- Born: March 3, 1942 Scranton, Pennsylvania, US
- Died: February 6, 2000 (aged 57) Oakland, California, US
- Education: Stanford University Syracuse University (BA) UC Berkeley (PhD)
- Known for: sports activism
- Spouse: Micki Scott

= Jack Scott (sports activist) =

American sports activist (1942–2000)

Jack Scott (March 3, 1942 – February 6, 2000) was an American political activist known for his concern with exploitation of athletes and race relations in sport, the sociology of sport, his association with the Radical Sports Movement of the 1970s, and for involvement with Patty Hearst and fugitives of the Symbionese Liberation Army (SLA).

== Education ==
Scott grew up in Scranton, Pennsylvania, and played tight end on his high school football team. He graduated from Syracuse University in 1966, and studied at Stanford, where he was a competitive sprinter. There he met Beverly McGee, known as "Mickie," with whom he studied at Berkeley for graduate work. He later said that he started as a "Goldwater Republican," but was radicalized by a protest against the draft in which demonstrators were injured by police. He received a PhD in education from the University of California, Berkeley, specializing in the sociology of sport, which he essentially founded as a field of study.

== Critical views of sport and society ==
Inspired by the protest of Black athletes at the 1968 Mexico City Olympic games and Black sports activist Harry Edwards, Scott developed a critical view of American sports as "one of the most conservative, narrow and encrusted segments of our society". He attacked the "quasi-militaristic manner" of "racist, insensitive" coaches who robbed sport of its "best justification—that it's fun to do".

Scott criticized such figures as University of Alabama football coach Bear Bryant, Vince Lombardi and other "over-authoritarian coaches" who proved "that heavy discipline can produce winners", but added that "it is also possible to learn and develop in a more free and creative atmosphere". During the 1960s he served as sports editor of the left-wing San Francisco magazine, Ramparts.

He and Micki founded the Institute for the Study of Sport and Society in 1970. His book, The Athletic Revolution (1971), became "a required text on exploitation in athletics".

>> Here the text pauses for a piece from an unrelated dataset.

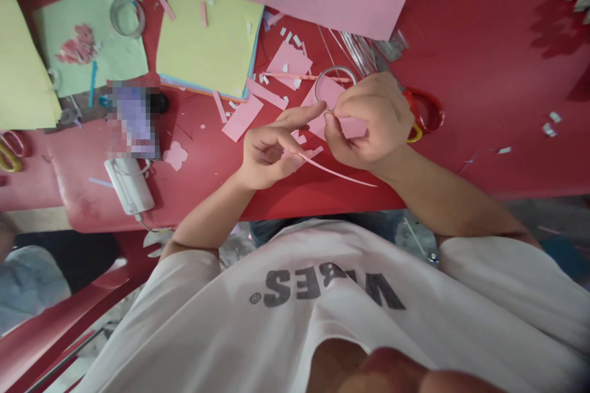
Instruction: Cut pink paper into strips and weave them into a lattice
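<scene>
My left hand [270, 150] and my right hand [369, 123] meet over the near edge of the red table [483, 73]. A thin pink paper strip [338, 174] runs between them and trails toward my chest. The left index finger is stretched out, and the other left fingers curl round the strip. The right hand's fingers are closed in a pinch at that fingertip, on the strip's other end. Pink paper scraps [290, 61] lie just beyond the hands.
A clear tape roll [335, 72] and red-handled scissors [426, 112] sit just behind my right hand. Farther back lie a pink sheet [322, 6], yellow paper [216, 12], green paper [87, 37] and silver strips [359, 49]. A white power bank [129, 184] lies left. Another person [27, 282] sits bottom left.
</scene>
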A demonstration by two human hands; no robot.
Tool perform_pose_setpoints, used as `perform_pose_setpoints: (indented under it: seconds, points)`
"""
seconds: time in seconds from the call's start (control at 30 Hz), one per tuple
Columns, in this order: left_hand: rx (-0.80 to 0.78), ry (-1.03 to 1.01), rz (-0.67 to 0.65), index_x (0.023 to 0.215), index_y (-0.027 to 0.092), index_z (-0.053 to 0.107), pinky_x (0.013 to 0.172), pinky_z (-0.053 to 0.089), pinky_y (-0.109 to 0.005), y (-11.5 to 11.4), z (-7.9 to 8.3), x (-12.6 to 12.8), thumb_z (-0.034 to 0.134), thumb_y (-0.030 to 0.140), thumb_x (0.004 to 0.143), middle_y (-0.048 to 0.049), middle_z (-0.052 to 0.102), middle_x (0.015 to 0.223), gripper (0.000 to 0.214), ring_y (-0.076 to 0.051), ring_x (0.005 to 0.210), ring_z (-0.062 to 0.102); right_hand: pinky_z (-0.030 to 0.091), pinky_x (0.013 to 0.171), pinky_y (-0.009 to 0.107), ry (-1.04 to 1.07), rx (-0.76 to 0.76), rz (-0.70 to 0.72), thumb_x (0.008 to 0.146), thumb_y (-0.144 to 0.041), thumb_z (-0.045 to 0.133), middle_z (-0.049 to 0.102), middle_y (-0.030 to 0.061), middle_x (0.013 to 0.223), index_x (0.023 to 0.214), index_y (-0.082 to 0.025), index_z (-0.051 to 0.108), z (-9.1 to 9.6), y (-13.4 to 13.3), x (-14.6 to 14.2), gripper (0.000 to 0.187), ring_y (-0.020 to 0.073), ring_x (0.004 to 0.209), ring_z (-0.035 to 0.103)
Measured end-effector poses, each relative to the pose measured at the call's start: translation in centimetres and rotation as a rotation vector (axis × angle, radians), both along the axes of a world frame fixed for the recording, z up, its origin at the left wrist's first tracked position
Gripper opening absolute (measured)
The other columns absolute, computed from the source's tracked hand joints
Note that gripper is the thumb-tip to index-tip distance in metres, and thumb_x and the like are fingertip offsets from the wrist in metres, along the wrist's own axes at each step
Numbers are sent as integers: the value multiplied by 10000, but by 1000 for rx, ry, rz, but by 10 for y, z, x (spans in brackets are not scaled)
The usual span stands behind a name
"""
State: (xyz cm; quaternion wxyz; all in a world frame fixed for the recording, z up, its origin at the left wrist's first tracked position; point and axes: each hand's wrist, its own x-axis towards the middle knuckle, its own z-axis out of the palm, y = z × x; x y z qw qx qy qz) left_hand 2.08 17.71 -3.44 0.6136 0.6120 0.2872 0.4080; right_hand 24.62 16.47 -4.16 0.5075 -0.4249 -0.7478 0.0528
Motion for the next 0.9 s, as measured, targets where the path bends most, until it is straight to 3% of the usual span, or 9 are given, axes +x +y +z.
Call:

== The "Oberlin Experiment" ==
At the invitation of Robert Fuller, the newly inaugurated president of Oberlin College, Scott was appointed as Chairman of the Physical Education Dept. and Athletic Director, serving from 1972 to 1974. He instituted what has been called the "Oberlin Experiment". He set out to change college athletics radically, both by fostering inclusion and putting less emphasis on simply winning.

Among his new faculty were Paul Hoch, a critic of commercialized football known for his Marxian analysis of sport and author of Rip Off the Big Game (1972); and gymnast Dan Millman.

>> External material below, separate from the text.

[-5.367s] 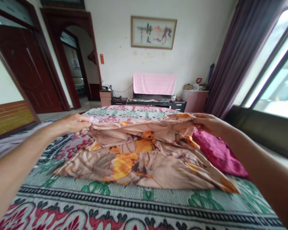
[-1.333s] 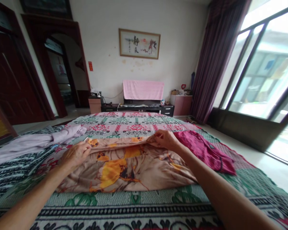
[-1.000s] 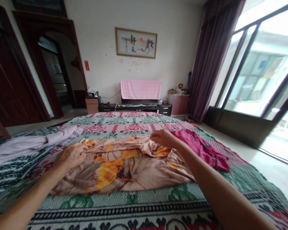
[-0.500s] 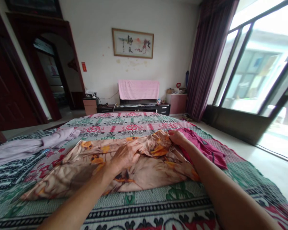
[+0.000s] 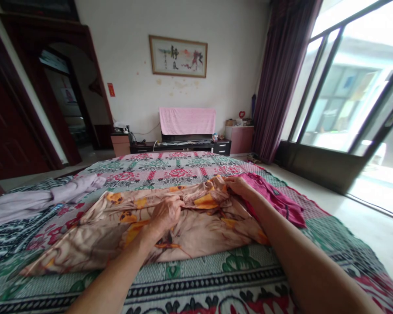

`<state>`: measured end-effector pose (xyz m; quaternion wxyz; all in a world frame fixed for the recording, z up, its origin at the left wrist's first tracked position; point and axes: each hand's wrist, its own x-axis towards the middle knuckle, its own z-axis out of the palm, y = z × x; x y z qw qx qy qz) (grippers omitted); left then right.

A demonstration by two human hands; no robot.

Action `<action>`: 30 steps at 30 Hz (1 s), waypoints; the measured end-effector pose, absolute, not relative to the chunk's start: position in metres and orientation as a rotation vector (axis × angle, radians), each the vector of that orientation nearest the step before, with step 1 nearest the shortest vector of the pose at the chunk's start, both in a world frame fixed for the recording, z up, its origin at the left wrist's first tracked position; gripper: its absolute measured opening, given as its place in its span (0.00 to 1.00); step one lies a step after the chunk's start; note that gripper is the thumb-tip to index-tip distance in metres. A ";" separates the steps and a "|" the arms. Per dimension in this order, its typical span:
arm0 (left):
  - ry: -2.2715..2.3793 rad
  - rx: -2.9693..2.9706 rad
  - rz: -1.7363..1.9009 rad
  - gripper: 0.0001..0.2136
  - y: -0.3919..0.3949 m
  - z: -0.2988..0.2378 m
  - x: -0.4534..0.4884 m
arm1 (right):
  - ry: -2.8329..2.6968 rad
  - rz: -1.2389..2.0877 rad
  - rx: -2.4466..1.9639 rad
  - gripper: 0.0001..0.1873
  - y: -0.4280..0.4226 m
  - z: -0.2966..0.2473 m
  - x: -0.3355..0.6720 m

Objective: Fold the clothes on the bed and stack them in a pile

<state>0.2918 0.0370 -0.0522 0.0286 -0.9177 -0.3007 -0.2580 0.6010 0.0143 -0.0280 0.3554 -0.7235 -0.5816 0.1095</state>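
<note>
Floral cloth [image 5: 94, 235]: on the bed [image 5: 196, 279], left portion spread flat, middle and right edge bunched, not yet smoothed. Left hand [image 5: 165, 213]: fingers clenched on a gathered fold at centre. Right hand [image 5: 237, 186]: fingers pinching the far right edge, beside a magenta garment [image 5: 278, 200].

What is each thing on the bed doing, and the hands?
Beige and orange flowered cloth: spread on the bed, bunched in the middle.
Left hand: fingers closed on a bunch of it.
Right hand: pinching its far edge.
Magenta crumpled garment: lying loose beside the right arm.
Lilac cloth: heaped at the left.
</note>
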 end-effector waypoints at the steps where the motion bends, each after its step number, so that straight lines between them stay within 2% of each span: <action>1: -0.927 -2.833 -0.752 0.14 0.038 -0.054 0.291 | -1.500 0.277 -1.929 0.12 0.013 -0.024 0.602; 5: -0.951 -2.846 -0.677 0.13 0.039 -0.058 0.293 | -1.637 0.380 -2.034 0.11 0.004 0.000 0.606; 9: -0.949 -2.855 -0.679 0.14 0.038 -0.056 0.294 | -1.992 0.630 -2.038 0.15 -0.008 0.019 0.605; 12: -0.942 -2.857 -0.690 0.15 0.039 -0.056 0.293 | -2.097 0.694 -2.091 0.18 -0.014 0.021 0.599; 15: -0.938 -2.859 -0.700 0.14 0.040 -0.058 0.293 | -2.166 0.627 -2.130 0.18 -0.014 0.015 0.591; 20: -0.949 -2.847 -0.720 0.14 0.038 -0.058 0.292 | -2.169 0.520 -2.118 0.10 -0.011 0.008 0.587; 23: -0.965 -2.830 -0.753 0.14 0.035 -0.055 0.293 | -1.997 0.384 -2.029 0.07 -0.008 0.009 0.593; 26: -1.010 -2.800 -0.853 0.13 0.033 -0.052 0.294 | -1.738 0.224 -1.971 0.09 -0.005 0.014 0.600; 30: -1.062 -2.763 -0.948 0.13 0.033 -0.049 0.297 | -1.508 0.247 -1.941 0.10 -0.005 0.022 0.598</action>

Scott also hired three Black coaches, who included Cass Jackson as head of the football program, who was the first black football coach at a non-black university; and Tommie Smith, world record holder in the 200-meter, as head track coach. Smith had caused controversy by raising his fist to show Black pride after winning a gold medal at the 1968 Olympic Games. Scott also hired a black basketball coach, and a woman to coach women's sports. All of these were unprecedented appointments. Although Jackson was criticized as unqualified, he led Oberlin in having its "first winning season for 25 years- the college has not had another since."

Scott attracted national attention; for instance, noted ABC Sports commentator Howard Cosell broadcast a description of the Oberlin program from the campus. Scott was criticized by some for being insensitive in handling the previous coaches and for his personal relations with the Oberlin faculty. Scott was forced out after the administration became more conservative. Oberlin never won another football season.

== National career ==
On returning to Berkeley in 1974, Scott became friends with NBA basketball star, Bill Walton. That same year, he and Micki moved into Walton's home in Portland, Oregon, where they lived together for two years before moving down the block. He wrote Bill Walton: On the road with the Portland Trail Blazers, published in 1978.

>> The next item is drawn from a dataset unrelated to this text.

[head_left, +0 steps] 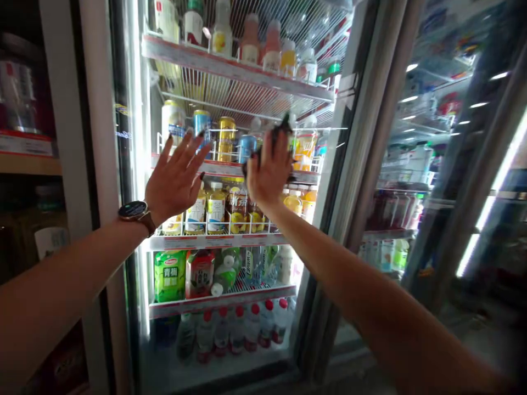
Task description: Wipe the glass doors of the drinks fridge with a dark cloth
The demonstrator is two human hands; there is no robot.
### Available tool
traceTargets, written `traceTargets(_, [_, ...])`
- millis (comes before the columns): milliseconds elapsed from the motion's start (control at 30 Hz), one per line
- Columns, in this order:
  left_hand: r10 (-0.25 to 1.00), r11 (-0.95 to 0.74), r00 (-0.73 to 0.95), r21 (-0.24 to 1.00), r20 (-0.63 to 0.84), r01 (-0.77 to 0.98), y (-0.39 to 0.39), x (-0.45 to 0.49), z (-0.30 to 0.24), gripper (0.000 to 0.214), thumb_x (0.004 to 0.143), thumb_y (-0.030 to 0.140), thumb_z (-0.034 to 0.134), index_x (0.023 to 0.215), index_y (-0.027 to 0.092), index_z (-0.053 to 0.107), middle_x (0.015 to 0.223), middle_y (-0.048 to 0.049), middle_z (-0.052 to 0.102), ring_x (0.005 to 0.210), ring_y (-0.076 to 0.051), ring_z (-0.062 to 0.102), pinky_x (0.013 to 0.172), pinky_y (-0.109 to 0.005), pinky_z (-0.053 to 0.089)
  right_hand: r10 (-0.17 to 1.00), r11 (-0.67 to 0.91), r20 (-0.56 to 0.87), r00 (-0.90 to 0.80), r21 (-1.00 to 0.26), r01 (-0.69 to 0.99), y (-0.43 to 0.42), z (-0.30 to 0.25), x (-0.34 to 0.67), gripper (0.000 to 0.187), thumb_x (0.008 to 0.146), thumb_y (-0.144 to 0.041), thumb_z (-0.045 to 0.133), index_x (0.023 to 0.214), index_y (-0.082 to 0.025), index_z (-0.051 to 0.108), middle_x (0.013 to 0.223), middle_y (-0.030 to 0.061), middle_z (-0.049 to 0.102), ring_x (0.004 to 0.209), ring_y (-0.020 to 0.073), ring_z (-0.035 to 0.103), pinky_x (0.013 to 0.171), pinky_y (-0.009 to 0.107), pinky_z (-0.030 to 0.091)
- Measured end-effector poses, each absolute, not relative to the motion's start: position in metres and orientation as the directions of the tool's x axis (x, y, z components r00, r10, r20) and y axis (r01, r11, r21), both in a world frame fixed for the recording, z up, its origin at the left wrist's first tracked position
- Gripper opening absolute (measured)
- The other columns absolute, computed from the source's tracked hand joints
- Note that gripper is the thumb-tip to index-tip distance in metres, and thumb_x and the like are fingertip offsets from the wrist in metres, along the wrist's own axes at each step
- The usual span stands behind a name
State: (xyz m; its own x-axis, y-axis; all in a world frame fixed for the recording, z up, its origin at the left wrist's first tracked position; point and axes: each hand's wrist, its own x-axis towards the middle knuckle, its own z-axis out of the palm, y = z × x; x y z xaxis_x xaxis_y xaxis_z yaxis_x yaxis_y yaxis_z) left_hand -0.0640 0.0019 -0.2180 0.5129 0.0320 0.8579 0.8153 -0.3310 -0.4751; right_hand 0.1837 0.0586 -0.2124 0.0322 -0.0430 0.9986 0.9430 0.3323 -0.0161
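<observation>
Both my hands are raised in front of an open drinks fridge. My left hand [175, 178] is open, its fingers spread and tipped with dark nails, and holds nothing. It hovers before the can shelf [224, 168], near a blue can [201, 123]. A watch [132, 210] sits on that wrist. My right hand [269, 170] is up with its fingers stretched towards the same shelf, just right of a gold can [226, 137]. Dark patches at its fingertips look like nails; I cannot make out anything in it.
Wire shelves hold bottles on top [251, 46], yellow-capped bottles [216, 211] below the hands, green and clear bottles [169, 274], and red-capped water bottles [247, 329] at the bottom. The glass door [411, 164] stands open on the right. A dark wooden shelf [24, 153] is at left.
</observation>
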Motion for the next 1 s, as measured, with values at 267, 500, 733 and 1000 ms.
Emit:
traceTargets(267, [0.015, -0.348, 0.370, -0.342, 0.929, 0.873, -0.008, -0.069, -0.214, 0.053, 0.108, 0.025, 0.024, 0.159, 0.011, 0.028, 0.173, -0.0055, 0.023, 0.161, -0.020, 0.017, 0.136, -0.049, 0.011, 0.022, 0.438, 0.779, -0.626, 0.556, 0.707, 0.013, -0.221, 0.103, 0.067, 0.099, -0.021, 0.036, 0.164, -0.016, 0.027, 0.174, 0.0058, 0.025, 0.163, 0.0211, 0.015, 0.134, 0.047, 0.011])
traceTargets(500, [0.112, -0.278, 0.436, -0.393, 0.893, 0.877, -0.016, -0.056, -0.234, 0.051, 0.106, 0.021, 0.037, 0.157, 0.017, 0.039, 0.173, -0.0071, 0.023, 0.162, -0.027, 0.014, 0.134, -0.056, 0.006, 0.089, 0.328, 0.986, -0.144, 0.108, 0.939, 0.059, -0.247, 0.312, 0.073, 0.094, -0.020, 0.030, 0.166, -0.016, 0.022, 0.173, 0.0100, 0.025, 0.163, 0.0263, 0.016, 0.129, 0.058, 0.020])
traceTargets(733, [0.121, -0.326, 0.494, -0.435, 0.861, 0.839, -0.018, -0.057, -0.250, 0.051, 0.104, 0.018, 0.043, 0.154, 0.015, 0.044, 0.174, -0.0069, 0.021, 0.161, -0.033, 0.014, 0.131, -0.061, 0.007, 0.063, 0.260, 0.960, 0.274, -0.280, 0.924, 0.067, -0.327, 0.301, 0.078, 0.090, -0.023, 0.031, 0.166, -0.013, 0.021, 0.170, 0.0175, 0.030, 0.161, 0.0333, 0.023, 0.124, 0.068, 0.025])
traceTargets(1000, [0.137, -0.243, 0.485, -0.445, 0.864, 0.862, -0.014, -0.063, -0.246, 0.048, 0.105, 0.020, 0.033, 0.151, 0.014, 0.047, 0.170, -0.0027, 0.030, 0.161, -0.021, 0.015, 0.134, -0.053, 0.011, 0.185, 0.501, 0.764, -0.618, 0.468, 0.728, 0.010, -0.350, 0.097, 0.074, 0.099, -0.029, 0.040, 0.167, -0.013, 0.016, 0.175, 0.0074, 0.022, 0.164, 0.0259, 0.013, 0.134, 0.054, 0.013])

== Patty Hearst and later years ==
In 1974 He gave aid to Patty Hearst, the heiress wanted by law enforcement authorities after she was indicted for domestic terrorist attacks as a member of the Symbionese Liberation Army (SLA). He helped her travel to the East Coast and arranged a refuge for her and the Harris couple. He also helped them return to the West Coast.

Scott and Micki separated in the mid-1990s, after having had three children together, but renewed their relationship. Their children were a son, Jonah, and two daughters, Lydia and Emma.

The couple married in January 2000. Scott died at Micki's house in Eugene, OR later that year of throat cancer at the age of 57.